→ **EXERCISE**
Retype the material, please. Every line must match.

→ **GIVEN MATERIAL**

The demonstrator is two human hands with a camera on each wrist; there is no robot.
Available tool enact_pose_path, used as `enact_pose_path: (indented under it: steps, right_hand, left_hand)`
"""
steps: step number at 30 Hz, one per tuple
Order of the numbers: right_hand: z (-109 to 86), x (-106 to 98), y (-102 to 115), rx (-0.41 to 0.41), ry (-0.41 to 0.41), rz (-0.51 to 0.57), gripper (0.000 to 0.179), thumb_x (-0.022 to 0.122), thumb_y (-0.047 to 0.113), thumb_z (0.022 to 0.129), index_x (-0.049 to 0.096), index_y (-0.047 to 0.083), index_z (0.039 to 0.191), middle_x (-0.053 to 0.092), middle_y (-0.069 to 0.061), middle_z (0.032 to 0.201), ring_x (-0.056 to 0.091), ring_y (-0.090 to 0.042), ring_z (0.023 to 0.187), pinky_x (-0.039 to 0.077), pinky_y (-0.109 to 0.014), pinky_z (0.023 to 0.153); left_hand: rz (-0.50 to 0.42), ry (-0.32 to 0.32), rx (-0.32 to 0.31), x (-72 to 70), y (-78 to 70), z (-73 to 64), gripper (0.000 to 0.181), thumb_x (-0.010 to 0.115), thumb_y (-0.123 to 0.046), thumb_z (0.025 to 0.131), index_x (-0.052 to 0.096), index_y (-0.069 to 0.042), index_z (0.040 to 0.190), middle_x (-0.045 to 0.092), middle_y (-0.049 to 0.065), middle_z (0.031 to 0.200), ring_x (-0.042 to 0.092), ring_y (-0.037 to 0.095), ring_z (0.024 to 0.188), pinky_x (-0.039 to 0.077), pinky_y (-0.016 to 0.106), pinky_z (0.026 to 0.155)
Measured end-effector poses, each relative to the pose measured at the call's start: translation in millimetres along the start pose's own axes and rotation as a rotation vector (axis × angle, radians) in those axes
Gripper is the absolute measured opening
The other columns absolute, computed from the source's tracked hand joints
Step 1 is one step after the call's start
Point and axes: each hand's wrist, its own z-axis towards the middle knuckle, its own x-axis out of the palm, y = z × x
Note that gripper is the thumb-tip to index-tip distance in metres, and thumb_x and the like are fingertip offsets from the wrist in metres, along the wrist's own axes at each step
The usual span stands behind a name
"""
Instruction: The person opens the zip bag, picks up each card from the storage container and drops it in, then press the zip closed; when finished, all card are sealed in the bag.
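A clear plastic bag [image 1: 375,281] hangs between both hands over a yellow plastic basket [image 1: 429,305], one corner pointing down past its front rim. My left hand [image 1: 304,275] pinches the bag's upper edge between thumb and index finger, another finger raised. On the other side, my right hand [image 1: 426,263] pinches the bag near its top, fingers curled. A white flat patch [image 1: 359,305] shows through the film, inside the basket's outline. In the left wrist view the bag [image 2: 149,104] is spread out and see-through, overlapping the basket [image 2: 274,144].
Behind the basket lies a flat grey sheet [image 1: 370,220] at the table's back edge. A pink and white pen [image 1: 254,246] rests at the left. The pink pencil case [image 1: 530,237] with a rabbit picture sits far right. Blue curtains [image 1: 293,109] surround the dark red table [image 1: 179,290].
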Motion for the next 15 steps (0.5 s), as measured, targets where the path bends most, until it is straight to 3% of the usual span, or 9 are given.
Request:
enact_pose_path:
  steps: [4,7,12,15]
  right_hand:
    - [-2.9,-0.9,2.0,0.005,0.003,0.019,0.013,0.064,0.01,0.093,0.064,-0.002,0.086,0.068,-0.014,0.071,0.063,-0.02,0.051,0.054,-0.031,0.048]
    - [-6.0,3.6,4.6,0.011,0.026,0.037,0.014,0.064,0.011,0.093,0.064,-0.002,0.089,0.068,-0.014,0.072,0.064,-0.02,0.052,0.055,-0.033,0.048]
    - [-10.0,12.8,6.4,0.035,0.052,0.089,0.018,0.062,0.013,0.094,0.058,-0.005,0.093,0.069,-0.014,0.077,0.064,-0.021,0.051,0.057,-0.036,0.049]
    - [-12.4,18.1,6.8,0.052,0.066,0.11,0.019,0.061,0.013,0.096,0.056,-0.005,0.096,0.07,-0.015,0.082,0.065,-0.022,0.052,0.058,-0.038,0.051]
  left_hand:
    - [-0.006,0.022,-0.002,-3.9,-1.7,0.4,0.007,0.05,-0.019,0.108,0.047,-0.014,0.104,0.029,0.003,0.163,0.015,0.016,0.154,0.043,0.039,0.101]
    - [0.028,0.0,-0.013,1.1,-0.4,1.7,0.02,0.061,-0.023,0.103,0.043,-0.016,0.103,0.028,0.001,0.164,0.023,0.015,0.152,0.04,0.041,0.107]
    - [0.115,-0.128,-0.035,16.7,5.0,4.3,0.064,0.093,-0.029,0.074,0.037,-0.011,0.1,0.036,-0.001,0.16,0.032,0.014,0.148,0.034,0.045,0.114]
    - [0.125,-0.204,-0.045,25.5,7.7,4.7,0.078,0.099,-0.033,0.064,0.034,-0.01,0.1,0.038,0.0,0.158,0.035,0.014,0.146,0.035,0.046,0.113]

→ **OUTPUT FOR THIS EXERCISE**
The demonstrator is two human hands with a camera on each wrist; there is no robot.
Available tool enact_pose_path, used as `enact_pose_path: (indented under it: steps, right_hand, left_hand)`
"""
steps: step number at 30 Hz, one per tuple
Order of the numbers: right_hand: z (-109 to 86), x (-106 to 98), y (-102 to 115), rx (-0.41 to 0.41), ry (-0.41 to 0.41), rz (-0.51 to 0.57), gripper (0.000 to 0.179), thumb_x (-0.022 to 0.122), thumb_y (-0.047 to 0.113), thumb_z (0.022 to 0.129), index_x (-0.049 to 0.096), index_y (-0.047 to 0.083), index_z (0.039 to 0.191), middle_x (-0.053 to 0.092), middle_y (-0.069 to 0.061), middle_z (0.032 to 0.201), ring_x (-0.056 to 0.091), ring_y (-0.090 to 0.042), ring_z (0.023 to 0.187), pinky_x (-0.039 to 0.077), pinky_y (-0.109 to 0.014), pinky_z (0.023 to 0.153); left_hand: rz (-0.50 to 0.42), ry (-0.32 to 0.32), rx (-0.32 to 0.31), x (-72 to 70), y (-78 to 70), z (-73 to 64), gripper (0.000 to 0.181), thumb_x (-0.010 to 0.115), thumb_y (-0.123 to 0.046), thumb_z (0.025 to 0.131), index_x (-0.052 to 0.096), index_y (-0.069 to 0.042), index_z (0.040 to 0.190), middle_x (-0.045 to 0.092), middle_y (-0.049 to 0.065), middle_z (0.031 to 0.200), ring_x (-0.042 to 0.092), ring_y (-0.037 to 0.095), ring_z (0.024 to 0.188), pinky_x (-0.039 to 0.077), pinky_y (-0.016 to 0.106), pinky_z (0.026 to 0.155)
Measured end-effector poses, each relative to the pose measured at the call's start: translation in millimetres along the start pose's own axes and rotation as a rotation vector (axis × angle, radians) in those axes
Gripper is the absolute measured opening
The other columns absolute, computed from the source's tracked hand joints
Step 1 is one step after the call's start
Point and axes: each hand's wrist, its own z-axis towards the middle knuckle, its own x-axis out of the palm, y = z × x
Note that gripper is the thumb-tip to index-tip distance in metres, and thumb_x and the like are fingertip offsets from the wrist in metres, along the wrist's own axes at each step
The usual span stands behind a name
"""
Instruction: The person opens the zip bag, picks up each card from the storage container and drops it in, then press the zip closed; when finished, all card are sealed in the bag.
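A clear plastic bag [image 1: 375,281] hangs between both hands over a yellow plastic basket [image 1: 429,305], one corner pointing down past its front rim. My left hand [image 1: 304,275] pinches the bag's upper edge between thumb and index finger, another finger raised. On the other side, my right hand [image 1: 426,263] pinches the bag near its top, fingers curled. A white flat patch [image 1: 359,305] shows through the film, inside the basket's outline. In the left wrist view the bag [image 2: 149,104] is spread out and see-through, overlapping the basket [image 2: 274,144].
Behind the basket lies a flat grey sheet [image 1: 370,220] at the table's back edge. A pink and white pen [image 1: 254,246] rests at the left. The pink pencil case [image 1: 530,237] with a rabbit picture sits far right. Blue curtains [image 1: 293,109] surround the dark red table [image 1: 179,290].
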Motion for the next 15 steps (0.5 s), as measured, targets where the path bends most, until it is straight to 3% of the usual span, or 9 are given.
Request:
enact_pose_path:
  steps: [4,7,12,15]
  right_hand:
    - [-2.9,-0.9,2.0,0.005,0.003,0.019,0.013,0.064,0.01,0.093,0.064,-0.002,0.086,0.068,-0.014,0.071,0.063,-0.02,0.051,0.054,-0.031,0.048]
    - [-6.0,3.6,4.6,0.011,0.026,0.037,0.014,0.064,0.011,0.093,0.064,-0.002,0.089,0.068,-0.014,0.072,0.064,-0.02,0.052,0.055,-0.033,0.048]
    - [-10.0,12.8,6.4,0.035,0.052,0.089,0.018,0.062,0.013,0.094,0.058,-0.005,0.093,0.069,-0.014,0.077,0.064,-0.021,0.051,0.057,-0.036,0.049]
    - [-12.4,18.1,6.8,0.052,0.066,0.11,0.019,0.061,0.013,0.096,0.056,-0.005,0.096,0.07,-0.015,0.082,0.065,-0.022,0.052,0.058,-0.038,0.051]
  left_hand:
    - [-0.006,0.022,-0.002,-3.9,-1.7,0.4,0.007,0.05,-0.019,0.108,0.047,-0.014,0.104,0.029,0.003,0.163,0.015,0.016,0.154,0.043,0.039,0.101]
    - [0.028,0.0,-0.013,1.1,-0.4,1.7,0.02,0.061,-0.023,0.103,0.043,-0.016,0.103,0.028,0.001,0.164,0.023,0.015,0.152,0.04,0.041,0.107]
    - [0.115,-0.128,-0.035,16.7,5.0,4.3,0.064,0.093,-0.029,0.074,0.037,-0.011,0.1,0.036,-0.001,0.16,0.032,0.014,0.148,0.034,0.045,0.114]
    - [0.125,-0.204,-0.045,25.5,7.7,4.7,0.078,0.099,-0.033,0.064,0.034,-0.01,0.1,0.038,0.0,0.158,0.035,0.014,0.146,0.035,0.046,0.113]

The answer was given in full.